The data
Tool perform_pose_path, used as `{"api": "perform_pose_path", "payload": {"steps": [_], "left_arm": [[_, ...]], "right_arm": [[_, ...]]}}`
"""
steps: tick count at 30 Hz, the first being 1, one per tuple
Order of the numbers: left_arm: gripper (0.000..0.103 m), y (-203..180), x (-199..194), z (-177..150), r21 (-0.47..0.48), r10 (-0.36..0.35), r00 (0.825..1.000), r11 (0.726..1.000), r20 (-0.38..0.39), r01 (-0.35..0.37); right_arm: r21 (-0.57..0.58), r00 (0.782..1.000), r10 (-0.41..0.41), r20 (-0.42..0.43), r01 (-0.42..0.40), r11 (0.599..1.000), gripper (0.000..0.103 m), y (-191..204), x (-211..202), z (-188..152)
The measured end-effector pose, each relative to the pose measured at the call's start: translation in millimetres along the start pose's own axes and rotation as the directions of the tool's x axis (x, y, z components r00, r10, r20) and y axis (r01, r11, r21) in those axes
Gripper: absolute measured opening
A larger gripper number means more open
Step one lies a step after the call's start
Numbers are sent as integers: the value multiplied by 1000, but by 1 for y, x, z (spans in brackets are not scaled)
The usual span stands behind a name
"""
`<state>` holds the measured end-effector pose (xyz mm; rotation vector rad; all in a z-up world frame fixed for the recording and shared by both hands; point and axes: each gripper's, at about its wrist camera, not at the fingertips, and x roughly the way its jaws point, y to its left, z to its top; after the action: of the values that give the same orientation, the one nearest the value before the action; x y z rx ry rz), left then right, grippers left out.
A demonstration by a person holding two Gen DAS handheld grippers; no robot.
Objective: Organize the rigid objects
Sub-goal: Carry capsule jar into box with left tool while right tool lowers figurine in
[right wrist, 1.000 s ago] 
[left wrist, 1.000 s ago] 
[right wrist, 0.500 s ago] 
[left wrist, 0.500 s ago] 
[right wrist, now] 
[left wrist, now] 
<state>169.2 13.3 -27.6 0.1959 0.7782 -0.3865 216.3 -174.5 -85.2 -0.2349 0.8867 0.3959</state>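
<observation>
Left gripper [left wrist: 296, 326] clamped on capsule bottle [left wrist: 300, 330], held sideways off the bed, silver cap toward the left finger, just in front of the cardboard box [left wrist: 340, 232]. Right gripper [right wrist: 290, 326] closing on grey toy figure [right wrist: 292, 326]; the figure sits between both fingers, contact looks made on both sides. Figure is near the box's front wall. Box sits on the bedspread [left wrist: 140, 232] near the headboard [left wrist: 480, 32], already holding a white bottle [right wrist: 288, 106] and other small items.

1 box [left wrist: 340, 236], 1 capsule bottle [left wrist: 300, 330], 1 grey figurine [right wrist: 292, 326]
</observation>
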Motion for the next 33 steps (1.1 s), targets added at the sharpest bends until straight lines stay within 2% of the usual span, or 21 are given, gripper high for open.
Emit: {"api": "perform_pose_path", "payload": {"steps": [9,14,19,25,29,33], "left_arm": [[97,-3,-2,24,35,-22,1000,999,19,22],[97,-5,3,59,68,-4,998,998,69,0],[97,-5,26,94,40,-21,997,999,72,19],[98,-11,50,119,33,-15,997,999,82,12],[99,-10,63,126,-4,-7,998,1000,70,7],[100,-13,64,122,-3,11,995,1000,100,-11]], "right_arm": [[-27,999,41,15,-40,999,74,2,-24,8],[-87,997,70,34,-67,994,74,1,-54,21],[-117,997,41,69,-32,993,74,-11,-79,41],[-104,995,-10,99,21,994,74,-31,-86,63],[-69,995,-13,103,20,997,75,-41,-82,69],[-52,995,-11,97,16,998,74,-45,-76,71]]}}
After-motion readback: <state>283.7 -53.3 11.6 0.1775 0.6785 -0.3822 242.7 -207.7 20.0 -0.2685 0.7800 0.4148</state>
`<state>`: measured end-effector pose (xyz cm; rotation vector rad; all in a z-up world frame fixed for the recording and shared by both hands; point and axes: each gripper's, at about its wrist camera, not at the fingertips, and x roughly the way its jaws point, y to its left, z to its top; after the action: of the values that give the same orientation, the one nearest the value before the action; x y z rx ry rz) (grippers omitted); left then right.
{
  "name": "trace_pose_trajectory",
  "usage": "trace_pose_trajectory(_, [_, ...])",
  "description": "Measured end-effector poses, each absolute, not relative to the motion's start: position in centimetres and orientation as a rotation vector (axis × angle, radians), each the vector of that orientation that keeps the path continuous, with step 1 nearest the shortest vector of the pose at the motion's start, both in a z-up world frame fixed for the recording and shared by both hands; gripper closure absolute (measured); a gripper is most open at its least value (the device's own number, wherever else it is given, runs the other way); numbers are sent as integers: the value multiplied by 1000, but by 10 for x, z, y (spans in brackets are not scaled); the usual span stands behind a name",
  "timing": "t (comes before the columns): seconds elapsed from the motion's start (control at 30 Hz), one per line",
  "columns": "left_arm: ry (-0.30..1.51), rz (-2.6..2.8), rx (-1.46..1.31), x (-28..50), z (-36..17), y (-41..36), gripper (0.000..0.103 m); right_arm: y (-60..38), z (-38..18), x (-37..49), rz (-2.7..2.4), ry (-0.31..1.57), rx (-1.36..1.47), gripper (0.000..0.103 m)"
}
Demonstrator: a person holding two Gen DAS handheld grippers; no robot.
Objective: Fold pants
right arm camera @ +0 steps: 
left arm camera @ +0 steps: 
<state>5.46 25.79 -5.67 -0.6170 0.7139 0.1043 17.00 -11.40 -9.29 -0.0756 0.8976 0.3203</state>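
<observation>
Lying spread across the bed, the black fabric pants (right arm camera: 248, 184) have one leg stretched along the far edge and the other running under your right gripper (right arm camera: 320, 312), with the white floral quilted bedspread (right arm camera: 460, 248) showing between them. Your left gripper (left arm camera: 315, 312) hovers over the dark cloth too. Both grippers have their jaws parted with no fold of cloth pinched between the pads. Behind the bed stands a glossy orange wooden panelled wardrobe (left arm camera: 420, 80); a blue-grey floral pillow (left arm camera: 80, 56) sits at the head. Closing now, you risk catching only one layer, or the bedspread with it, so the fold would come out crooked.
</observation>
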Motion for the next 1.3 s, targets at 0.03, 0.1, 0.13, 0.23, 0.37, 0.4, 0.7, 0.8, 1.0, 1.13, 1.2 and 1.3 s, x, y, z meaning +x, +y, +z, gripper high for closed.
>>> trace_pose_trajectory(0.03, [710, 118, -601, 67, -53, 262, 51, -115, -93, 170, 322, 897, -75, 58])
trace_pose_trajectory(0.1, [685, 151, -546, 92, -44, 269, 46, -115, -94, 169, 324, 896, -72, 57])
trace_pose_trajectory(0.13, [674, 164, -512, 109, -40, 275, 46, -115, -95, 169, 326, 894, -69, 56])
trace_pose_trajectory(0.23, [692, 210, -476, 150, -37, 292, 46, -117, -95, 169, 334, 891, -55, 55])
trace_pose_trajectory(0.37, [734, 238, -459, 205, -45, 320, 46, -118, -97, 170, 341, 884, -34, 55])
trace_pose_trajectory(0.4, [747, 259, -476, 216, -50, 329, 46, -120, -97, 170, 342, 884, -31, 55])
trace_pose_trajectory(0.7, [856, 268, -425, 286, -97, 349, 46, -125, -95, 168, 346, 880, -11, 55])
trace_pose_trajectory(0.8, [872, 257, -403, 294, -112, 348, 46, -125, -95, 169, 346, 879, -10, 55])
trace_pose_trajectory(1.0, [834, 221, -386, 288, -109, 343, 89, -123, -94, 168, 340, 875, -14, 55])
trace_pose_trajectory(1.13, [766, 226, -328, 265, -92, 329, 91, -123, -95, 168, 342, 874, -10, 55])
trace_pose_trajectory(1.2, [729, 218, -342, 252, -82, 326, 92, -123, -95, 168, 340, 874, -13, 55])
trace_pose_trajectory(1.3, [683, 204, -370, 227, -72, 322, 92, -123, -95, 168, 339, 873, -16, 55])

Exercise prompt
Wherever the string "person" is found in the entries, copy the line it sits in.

Answer box
A demonstration by a person holding two Gen DAS handheld grippers; no robot.
Demonstrator: a person holding two Gen DAS handheld grippers; no robot.

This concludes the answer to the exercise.